Aim of the task: The answer must be one number: how many lines in the records below contain the string "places".

Stored records

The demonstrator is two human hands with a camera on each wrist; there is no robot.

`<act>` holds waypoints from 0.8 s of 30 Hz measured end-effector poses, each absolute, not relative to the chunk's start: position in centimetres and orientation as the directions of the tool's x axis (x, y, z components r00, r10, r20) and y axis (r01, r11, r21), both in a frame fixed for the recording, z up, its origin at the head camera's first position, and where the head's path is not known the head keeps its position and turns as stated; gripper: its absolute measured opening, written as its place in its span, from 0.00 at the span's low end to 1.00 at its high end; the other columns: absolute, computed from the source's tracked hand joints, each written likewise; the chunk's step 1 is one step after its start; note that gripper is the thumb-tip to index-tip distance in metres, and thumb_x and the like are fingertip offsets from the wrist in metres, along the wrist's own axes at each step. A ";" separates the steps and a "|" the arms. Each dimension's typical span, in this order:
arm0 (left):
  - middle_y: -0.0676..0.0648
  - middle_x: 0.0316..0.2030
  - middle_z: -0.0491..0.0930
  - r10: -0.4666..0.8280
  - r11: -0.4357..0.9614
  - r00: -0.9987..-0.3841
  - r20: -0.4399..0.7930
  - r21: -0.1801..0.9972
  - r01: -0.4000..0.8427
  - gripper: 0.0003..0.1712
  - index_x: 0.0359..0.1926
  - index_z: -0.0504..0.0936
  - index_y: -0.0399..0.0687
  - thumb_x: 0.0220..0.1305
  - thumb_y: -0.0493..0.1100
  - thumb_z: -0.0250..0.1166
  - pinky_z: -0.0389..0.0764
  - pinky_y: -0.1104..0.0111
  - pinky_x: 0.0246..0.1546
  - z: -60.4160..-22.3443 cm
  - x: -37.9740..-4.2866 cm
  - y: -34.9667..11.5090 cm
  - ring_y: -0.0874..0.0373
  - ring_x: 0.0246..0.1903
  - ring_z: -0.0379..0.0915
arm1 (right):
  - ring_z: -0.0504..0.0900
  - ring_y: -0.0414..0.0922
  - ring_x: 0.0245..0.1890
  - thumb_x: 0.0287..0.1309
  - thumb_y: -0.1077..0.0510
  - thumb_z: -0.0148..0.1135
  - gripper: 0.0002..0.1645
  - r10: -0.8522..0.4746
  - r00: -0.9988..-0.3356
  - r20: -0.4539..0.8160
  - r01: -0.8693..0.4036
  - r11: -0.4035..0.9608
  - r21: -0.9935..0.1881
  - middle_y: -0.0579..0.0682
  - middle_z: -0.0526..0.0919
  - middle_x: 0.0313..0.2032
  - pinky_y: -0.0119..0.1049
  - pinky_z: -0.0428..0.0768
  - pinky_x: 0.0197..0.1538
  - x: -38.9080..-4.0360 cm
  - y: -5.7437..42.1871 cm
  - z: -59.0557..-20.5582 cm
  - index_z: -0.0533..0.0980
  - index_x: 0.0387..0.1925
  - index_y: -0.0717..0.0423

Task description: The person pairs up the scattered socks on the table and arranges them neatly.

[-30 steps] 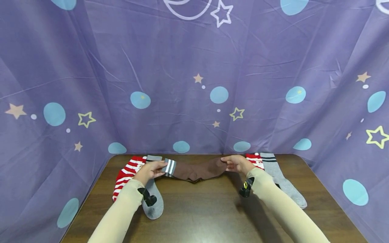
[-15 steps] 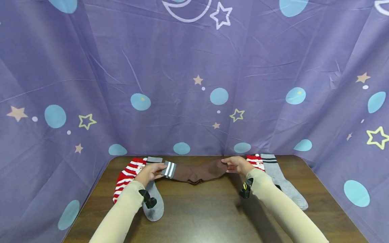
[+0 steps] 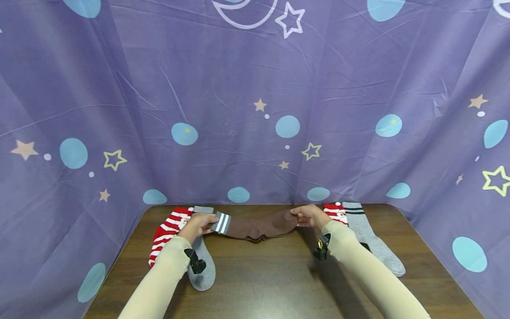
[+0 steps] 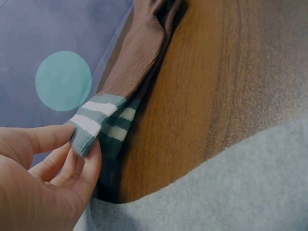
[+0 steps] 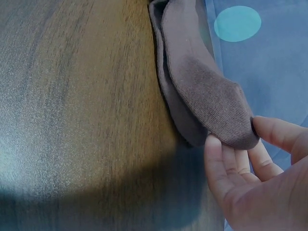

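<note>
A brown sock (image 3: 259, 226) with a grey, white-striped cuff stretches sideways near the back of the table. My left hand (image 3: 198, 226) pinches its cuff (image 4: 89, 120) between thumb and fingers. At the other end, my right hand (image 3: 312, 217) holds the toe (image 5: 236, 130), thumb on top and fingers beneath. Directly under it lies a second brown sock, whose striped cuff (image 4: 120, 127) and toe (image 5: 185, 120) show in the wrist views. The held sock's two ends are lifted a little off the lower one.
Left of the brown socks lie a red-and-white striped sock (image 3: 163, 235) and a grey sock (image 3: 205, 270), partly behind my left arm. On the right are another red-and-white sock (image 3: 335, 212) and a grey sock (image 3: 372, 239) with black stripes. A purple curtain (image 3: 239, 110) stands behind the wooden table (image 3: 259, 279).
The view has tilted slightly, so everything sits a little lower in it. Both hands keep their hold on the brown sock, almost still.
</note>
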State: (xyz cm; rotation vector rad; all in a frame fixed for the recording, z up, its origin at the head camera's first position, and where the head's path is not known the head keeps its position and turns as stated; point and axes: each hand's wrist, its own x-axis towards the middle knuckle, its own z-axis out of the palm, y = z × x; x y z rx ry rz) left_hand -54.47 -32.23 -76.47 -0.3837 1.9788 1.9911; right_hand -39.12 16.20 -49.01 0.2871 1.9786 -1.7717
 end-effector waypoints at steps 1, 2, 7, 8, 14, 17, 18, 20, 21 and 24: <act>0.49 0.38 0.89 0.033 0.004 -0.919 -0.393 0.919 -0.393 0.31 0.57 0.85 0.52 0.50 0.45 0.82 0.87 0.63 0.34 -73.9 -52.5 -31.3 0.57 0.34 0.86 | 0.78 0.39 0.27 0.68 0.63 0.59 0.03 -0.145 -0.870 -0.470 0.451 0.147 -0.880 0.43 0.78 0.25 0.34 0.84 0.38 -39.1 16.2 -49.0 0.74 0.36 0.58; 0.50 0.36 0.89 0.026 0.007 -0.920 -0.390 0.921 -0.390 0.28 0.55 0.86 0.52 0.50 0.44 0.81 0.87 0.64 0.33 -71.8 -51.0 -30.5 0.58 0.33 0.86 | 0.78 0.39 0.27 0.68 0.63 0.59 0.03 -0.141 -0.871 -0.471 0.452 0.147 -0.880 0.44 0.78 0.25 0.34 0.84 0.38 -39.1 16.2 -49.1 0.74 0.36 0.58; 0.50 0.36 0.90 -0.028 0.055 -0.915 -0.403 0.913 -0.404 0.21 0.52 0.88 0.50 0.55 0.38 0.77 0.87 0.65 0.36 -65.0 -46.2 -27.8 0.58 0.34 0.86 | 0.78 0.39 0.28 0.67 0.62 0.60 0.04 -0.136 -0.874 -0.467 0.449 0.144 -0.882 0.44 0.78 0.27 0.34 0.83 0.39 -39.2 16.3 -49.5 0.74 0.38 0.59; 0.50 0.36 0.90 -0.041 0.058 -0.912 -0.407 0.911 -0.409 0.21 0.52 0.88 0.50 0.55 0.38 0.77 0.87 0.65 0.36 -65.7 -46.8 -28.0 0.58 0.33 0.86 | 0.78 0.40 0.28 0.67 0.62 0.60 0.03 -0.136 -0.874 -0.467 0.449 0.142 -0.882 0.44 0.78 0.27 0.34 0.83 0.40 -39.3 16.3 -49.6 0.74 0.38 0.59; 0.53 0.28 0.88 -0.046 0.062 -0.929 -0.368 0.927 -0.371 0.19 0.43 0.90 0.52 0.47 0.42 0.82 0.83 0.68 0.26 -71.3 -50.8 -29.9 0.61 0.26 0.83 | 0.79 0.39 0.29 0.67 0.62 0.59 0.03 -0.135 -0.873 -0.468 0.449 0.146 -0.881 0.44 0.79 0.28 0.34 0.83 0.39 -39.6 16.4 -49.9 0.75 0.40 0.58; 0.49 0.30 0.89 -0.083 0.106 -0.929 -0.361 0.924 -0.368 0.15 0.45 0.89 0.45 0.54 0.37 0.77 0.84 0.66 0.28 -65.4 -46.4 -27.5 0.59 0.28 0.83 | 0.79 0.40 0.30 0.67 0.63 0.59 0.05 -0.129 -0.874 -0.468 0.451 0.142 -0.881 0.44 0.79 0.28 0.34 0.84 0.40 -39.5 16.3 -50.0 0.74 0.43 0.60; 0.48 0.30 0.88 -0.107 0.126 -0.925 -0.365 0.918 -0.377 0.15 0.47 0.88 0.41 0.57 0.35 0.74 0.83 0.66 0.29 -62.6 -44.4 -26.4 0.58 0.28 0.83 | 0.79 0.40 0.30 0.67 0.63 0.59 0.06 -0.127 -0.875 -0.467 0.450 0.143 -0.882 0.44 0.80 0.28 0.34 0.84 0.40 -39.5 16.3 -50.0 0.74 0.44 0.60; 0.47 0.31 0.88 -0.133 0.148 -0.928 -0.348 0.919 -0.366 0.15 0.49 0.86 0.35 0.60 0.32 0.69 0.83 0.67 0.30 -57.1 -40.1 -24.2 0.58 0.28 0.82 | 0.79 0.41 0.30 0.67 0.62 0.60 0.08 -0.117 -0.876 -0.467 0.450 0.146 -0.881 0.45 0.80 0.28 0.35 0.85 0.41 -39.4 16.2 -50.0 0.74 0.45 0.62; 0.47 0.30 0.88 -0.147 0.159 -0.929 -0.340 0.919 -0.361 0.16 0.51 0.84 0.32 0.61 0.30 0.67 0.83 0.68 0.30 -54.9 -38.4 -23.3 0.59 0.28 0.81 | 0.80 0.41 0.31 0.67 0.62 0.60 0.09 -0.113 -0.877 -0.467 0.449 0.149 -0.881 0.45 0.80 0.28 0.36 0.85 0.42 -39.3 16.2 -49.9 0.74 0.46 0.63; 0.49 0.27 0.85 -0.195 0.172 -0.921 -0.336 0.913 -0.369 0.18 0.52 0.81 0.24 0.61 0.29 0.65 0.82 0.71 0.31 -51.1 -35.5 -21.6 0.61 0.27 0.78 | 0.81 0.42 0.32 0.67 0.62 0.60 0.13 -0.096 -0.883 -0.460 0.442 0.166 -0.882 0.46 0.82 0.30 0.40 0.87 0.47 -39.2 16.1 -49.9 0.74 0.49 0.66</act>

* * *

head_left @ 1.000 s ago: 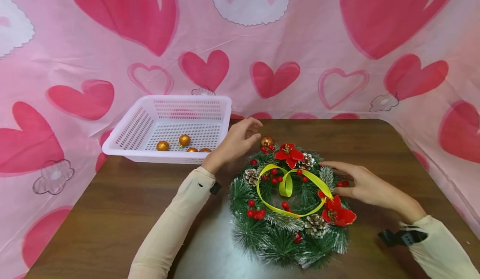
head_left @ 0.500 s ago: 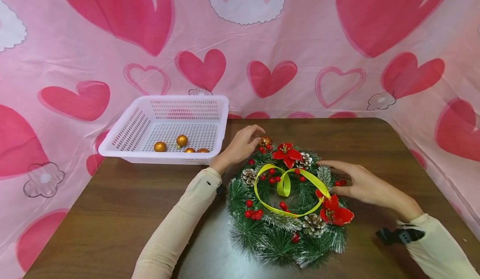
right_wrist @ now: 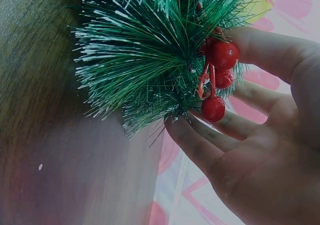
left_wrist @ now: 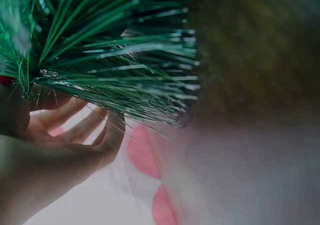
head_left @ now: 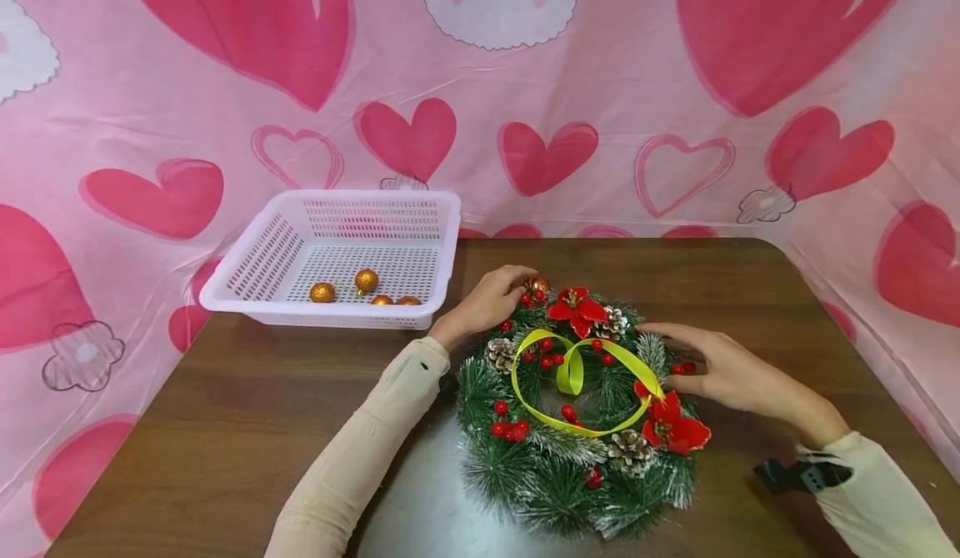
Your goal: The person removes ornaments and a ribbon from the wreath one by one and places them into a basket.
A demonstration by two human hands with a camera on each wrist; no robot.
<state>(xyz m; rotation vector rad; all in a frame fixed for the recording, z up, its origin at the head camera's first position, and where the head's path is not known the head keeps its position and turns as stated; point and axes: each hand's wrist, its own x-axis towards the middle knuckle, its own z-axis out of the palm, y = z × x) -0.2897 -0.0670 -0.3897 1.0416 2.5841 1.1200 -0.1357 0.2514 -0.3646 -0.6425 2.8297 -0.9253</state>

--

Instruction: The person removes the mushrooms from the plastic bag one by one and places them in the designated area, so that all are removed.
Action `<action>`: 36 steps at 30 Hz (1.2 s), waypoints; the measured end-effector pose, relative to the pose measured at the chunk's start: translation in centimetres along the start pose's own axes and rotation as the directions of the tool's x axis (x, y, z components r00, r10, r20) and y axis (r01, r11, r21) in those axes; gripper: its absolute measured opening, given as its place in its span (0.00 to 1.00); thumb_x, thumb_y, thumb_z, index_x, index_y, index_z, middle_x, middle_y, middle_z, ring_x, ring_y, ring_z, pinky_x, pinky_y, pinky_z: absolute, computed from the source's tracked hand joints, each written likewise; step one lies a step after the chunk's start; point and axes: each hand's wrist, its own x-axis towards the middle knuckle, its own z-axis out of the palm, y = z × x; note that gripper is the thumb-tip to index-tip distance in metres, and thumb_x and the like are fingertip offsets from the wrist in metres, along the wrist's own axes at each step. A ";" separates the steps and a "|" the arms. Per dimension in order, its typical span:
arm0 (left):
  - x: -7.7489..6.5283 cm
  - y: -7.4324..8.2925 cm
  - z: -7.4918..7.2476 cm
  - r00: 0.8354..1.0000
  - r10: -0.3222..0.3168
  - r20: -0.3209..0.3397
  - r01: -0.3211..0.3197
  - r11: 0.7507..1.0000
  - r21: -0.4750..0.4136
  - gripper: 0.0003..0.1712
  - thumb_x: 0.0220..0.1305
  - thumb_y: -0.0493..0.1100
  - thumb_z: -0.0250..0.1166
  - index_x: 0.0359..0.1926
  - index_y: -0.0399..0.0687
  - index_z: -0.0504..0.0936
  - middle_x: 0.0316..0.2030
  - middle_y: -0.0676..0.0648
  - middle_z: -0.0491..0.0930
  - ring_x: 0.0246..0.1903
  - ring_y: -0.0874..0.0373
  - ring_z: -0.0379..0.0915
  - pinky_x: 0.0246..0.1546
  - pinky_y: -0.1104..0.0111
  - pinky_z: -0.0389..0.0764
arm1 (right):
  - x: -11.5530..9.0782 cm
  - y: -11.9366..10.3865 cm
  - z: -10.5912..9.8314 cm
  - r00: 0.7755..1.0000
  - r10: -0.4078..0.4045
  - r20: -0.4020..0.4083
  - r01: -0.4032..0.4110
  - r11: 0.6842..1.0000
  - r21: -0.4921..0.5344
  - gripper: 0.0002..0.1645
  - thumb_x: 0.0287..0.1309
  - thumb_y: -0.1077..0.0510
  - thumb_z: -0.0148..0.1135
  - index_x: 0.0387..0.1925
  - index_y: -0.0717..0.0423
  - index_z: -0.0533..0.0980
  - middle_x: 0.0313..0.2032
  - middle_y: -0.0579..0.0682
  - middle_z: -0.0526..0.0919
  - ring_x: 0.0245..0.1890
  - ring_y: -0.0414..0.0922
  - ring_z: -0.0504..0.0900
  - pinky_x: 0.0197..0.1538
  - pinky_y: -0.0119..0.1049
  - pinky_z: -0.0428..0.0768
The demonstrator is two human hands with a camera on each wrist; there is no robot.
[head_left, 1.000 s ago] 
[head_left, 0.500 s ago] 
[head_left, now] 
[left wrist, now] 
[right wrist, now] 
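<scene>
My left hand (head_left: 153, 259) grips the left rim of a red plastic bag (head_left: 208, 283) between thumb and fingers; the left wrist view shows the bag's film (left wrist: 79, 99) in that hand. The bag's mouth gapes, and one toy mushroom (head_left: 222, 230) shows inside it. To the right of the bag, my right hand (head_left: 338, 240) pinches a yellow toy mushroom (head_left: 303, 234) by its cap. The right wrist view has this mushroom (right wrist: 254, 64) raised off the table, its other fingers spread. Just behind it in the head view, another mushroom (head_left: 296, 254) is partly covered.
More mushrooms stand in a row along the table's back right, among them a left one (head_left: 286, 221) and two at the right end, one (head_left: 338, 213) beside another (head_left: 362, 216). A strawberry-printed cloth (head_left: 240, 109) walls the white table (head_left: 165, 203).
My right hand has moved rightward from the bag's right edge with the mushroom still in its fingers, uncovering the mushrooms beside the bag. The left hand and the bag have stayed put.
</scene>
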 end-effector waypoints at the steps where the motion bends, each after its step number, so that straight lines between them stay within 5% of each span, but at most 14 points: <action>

Written response: 2